Constant Divide Not Optimized?

Question

I have the following line of code:

#define A 360
#define B 360

temp = (s16_myvar * A) / B;

My compiler (Windriver DIAB PPC in this case, using standard extended optimization settings -XO) does not seem to optimize this away to something like temp = s16_myvar. When I look at the assembly listing, it seems to be faithfully putting 360 in a register and then after doing the multiply, dividing the result by 360.

Is there a trick I could use which would get rid of the multiply and divide in the final code?

And for those of you asking, "why?", suppose that in some configurations, B is not == A and you need to scale a variable.

Perhaps it is not optimized because the compiler is concerned about overflow, in which case, even if `A == B`, the result may be different from `s16_myvar`. — owacoder, Oct 08 '15 at 22:42
@iharob - Not necessarily. If `A` and `B` both evaluate to integers, the result may not be the desired result either, because of integer division truncation. — owacoder, Oct 08 '15 at 22:45
http://port70.net/~nsz/c/c11/n1570.html#5.1.2.3p15 and surrounding paragraphs might help. Some rules of school mathematics do not apply to computer arithmetics. — too honest for this site, Oct 08 '15 at 22:46
Typical solution would be to use fixed-point arithmetics, e.g 16.16 in a 32 bit variable. Jut scale everything by 2**16, then divide the constants first. Watch out for integer overflow (UB for singed integers), however! — too honest for this site, Oct 08 '15 at 22:50
@Olaf, I understand what you mean. I was hopeful that Diab would recognize in some "meta" sense that it could replace the whole thing with temp = s16_myvar! — MAF, Oct 08 '15 at 22:55
Try leaving away the parenthesis.
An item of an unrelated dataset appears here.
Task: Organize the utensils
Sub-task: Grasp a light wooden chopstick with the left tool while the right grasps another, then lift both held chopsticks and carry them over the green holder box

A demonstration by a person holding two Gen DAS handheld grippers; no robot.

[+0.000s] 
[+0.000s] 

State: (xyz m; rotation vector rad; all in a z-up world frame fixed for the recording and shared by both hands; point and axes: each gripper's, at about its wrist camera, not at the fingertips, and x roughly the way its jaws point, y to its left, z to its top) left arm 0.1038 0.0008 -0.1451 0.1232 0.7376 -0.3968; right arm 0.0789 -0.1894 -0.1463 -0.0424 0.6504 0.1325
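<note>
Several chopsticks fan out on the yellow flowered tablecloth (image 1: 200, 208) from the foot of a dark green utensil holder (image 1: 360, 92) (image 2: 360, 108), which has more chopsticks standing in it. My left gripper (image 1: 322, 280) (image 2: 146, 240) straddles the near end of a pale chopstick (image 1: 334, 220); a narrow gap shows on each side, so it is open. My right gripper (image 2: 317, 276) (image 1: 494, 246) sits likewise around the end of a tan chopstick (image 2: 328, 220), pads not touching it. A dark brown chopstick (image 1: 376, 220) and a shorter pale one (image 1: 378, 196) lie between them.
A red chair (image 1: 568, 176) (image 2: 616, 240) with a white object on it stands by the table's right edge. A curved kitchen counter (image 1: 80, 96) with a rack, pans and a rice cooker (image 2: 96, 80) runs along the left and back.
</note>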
Too lazy to check in the standard, but evaluation rules might forbid optimization with them. — too honest for this site, Oct 08 '15 at 22:59
Depending on the type of `s16_myvar` and the options of compilation (e. .g, wrap signed integer overlows) on the some processors the implementation would be NOT allowed to perform this optimization. — ouah, Oct 08 '15 at 23:02
@ouah: Signed integer overflow is **always** UB according to the standard, there is no "option". However, if `A == B`, they will cancel out anyway. But the compiler might feel enforced to behave that way due to the parenthesis. Embedded compilers are very "conservative" (euphemism) when it comes to optimisations, much more than gcc for instance. That's why they are so expensive ;-) — too honest for this site, Oct 08 '15 at 23:11
@Olaf many compilers have options to give signed integer overflow a defined behavior, for example gcc `-fno-strict-overflow` option. Standard allows compilers to augment the language to have definitions for UB. — ouah, Oct 08 '15 at 23:16
@ouah: I did not say different: "... always UB according to the standard ...". Point is, that the compiler could optimize this very well, because it generates no different result unless overflow occurs by the multiplication and **if** overflow occurs, things are lost anyway. Things are different for mul after div, which changes result due to integer truncation. These expensive commercial compilers are often very bad at optimization (in case you missed the irony). — too honest for this site, Oct 08 '15 at 23:22
@Olaf in the specific case of OP expression, it could never overflow because of the integer promotion of `s16_myvar` (in OP system), the compiler would have been allowed to optimize it anyway. — ouah, Oct 08 '15 at 23:25
@ouah: Assuming 32 bit integers, yes. But even with 16 bit integers, it would have been no matter. This is one of the (few) advantages of UB. — too honest for this site, Oct 08 '15 at 23:33
Is it at least optimizing the constant-division itself? If not then you should not be surprised that it doesn't do some other optimization either — harold, Oct 09 '15 at 15:12
With gcc you can use `-Ofast` or add `-funsafe-math-optimizations` or `-ffast-math` ... this will make optimizations that will not account for order of operations, overflows, and other subtleties. For clang `-Ofast` and `-ffast-math` works, but `-funsafe-math-optimizations` does not. Your compiler may have similar options. — technosaurus, Mar 09 '17 at 16:19

score 2 · Answer 1 · 2015-10-09T06:59:25.937

2

Just a supposition: integer expressions like (a x) / b can be simplified to (a / b) x when b divides a and a x does not overflow. It can be that the optimizer designers just didn't go that deep or considered such expressions as unlikely/stupid.

Update:

After a remark by Olaf, the overflow condition is irrelevant, as it is a case of undefined behavior so that the run-time is free to return any value.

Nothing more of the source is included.